Designing a mutable bi-directional tree safely in Rust

While designing Way Cooler, it was decided early on that we wanted multiple different ways for the user to tile their windows. When you look around at all the different tiling window managers for X, it becomes apparent that there is no one-size-fits-all method. One of the primary goals of Way Cooler is to be as customizable as possible, so we want the user to choose the method that works best for them.

Since the window manager I'm most familiar and comfortable with is i3, I decided to implement that first. i3 manages the windows on the screen by constructing a virtual tree that the user can manipulate by adding containers and switching how each container lays out its children. Unlike Awesome's static layout templates or Xmonad's non-structured horizontal/vertical/fullscreen tiling, i3 lets you construct a layout yourself. i3's commands are so simple, therefore it will be trivial to either augment them or strip them away completely when we offer more tiling options to the user.

Designing the data definition using smart pointers

Rust, our language of choice for Way Cooler, encourages a data-orientated approach to programming. Since our tree had to be flexible enough to accommodate all these different tiling styles, our data structure had to be designed to be as flexible as possible. After taking a good long look at the i3 docs, we came up with the following structure for a node in the tree:

pub struct Node {
    parent: Option<Weak<RefCell<Node>>>,
    children: Vec<Rc<RefCell<Node>>>,
    // eliding other fields
}

Needless to say, those fields are very complicated.
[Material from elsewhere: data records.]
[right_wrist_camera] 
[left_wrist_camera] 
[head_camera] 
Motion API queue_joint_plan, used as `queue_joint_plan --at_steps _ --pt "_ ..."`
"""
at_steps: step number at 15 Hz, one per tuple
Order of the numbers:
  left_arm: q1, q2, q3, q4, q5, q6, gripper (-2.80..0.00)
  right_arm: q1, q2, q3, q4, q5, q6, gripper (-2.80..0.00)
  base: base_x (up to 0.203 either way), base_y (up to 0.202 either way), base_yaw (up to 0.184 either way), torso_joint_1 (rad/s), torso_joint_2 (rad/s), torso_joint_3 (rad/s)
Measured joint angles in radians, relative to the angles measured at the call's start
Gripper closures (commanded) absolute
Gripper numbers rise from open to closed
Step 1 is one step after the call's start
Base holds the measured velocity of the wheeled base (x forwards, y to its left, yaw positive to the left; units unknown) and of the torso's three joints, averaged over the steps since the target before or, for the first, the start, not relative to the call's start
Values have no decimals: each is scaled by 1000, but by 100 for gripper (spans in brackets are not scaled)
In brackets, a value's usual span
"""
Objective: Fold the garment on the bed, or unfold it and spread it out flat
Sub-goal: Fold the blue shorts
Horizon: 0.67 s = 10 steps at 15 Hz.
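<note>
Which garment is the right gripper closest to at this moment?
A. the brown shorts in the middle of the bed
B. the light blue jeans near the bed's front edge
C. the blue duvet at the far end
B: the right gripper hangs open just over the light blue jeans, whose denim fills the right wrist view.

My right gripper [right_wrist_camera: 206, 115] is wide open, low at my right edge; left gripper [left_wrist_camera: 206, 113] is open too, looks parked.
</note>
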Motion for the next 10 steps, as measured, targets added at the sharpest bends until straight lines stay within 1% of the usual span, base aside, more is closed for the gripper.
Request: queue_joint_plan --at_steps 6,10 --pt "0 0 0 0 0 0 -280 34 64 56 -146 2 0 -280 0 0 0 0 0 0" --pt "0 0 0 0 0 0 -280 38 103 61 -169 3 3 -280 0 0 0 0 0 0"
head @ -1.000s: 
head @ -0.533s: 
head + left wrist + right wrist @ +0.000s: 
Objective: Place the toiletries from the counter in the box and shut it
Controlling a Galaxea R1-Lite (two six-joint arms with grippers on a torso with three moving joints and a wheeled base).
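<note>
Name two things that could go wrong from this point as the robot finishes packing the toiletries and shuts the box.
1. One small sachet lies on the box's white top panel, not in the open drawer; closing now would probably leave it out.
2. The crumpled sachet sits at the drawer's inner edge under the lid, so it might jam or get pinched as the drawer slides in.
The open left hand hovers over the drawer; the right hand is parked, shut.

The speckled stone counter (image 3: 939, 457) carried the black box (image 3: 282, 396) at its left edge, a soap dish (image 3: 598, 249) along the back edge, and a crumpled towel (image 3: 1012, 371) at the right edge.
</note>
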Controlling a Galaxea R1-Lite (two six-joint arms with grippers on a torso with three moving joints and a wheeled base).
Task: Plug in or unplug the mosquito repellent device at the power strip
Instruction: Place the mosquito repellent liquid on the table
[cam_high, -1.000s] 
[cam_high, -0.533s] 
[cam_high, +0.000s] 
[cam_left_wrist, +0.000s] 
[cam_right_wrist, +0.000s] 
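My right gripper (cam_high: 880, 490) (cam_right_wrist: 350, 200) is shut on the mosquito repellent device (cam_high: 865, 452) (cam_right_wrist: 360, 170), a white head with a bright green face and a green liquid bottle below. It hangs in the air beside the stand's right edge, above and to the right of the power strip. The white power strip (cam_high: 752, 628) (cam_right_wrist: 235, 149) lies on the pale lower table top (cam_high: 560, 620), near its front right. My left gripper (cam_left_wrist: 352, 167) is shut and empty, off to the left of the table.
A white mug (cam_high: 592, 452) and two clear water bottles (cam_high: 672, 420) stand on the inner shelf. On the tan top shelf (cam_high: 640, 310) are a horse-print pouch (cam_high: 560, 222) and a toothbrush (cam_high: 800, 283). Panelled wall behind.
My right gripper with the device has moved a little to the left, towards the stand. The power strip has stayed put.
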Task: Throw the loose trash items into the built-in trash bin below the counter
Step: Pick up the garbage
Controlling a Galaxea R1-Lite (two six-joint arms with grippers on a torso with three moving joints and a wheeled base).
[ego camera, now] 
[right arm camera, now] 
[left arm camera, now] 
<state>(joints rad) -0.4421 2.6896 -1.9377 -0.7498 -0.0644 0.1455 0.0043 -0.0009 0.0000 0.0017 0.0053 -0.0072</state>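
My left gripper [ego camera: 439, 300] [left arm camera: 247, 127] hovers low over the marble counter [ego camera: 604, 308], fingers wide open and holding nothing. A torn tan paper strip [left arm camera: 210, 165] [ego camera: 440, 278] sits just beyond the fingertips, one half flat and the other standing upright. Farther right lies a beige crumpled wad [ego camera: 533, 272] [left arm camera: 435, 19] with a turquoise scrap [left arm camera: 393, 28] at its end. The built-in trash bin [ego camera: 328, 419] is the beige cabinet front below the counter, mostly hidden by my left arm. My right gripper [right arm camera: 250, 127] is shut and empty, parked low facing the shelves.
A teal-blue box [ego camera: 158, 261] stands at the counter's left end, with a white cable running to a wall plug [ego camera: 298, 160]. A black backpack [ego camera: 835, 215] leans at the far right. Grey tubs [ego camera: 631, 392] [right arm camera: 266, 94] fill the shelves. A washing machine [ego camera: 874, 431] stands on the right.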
What are all those wrappers doing? Lets break it down and see just what kind of a mess we've gotten ourselves into.

A parent is wrapped in an Option because it's possible for the Node to be the root of the tree, which doesn't have a parent. We could define our tree so that the root just refers to itself, but not only can that be messy if we change to bare references, it also doesn't force us to check if we have exhausted our search of the tree.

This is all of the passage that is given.